* [Your assignment]: What's needed is an exact retyping of the lines from the start of the listing up to and including the line with "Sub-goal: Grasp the", minus any pictures.

--- Input records Enclosed Below ---

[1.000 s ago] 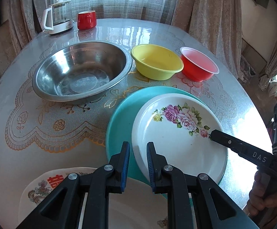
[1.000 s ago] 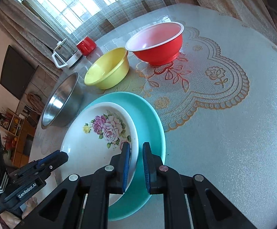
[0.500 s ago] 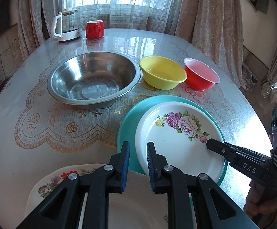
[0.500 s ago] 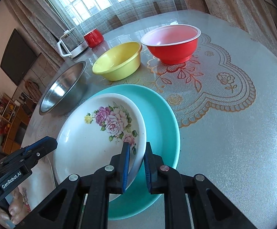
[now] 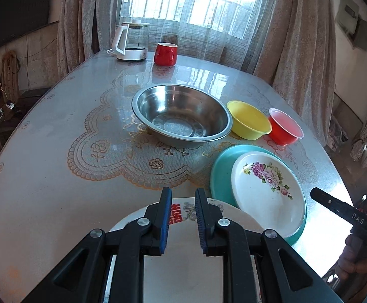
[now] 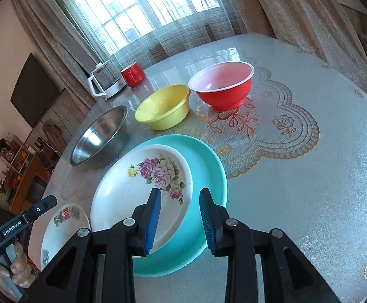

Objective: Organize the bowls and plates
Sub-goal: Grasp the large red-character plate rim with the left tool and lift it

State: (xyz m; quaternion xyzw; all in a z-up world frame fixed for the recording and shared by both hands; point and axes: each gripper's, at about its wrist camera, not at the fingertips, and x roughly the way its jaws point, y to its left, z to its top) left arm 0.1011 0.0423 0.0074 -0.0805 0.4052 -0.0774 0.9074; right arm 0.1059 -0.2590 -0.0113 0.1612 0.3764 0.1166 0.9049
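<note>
**Mia:** What is on the table (image 5: 44, 166)?

**Ben:** Lots of dishes. A flower plate (image 6: 143, 192) lies on top of a bigger teal plate (image 6: 208, 174). It sits a bit to one side, so more teal shows on the other side.

**Mia:** And the bowls?

**Ben:** Three in a row behind the plates. A big metal bowl (image 5: 182, 115), then a yellow bowl (image 5: 249, 120) just beside it, then a red bowl (image 5: 285, 126) just beside that one. They all stand the right way up.

**Mia:** Is there another plate?

**Ben:** Yes, a white plate with red writing (image 5: 183, 240). It is close to the teal plate, at the near edge of the table.

**Mia:** What is the left claw (image 5: 182, 217) doing?

**Ben:** It is above the white plate with red writing. Its two blue pads have a small gap between them, and nothing is in it.

**Mia:** And the right claw (image 6: 180, 219)?

**Ben:** It is over the near edge of the flower plate. Its pads are spread a bit wider. It holds nothing.

**Mia:** What is far away by the window?

**Ben:** A kettle (image 5: 131, 41) and a red cup (image 5: 165, 53), side by side.
</note>
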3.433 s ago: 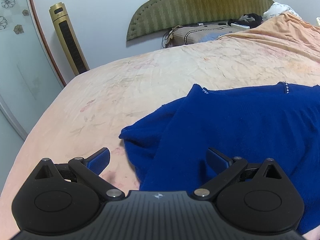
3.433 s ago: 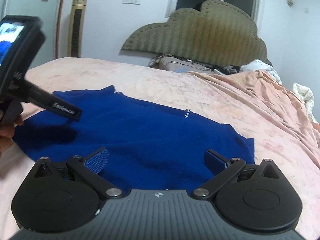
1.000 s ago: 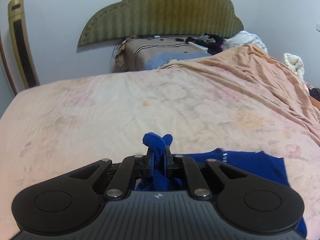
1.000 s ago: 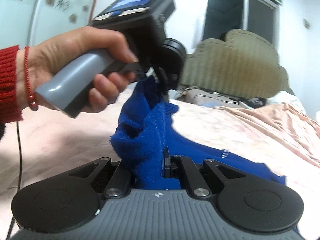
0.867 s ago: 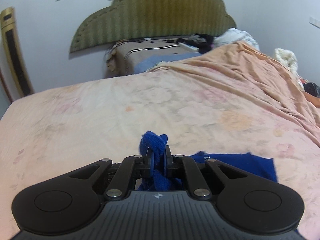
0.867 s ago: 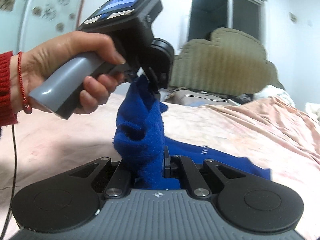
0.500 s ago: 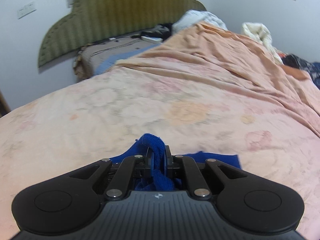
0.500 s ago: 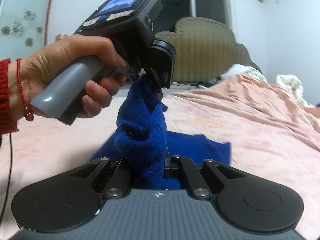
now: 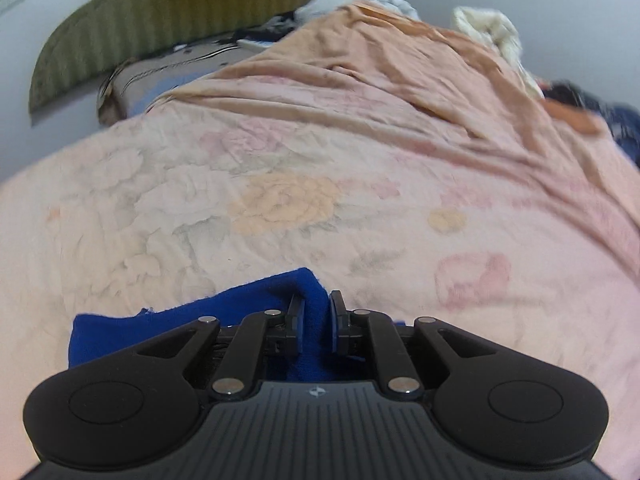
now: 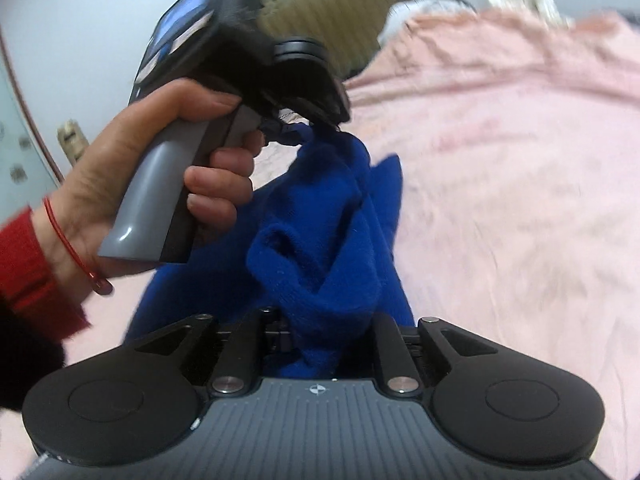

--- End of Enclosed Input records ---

* [Answer for the task]:
[1.000 s ago] 
[1.000 s ago] 
[0.500 s ago] 
[0.500 s ago] 
[now] 
[now] 

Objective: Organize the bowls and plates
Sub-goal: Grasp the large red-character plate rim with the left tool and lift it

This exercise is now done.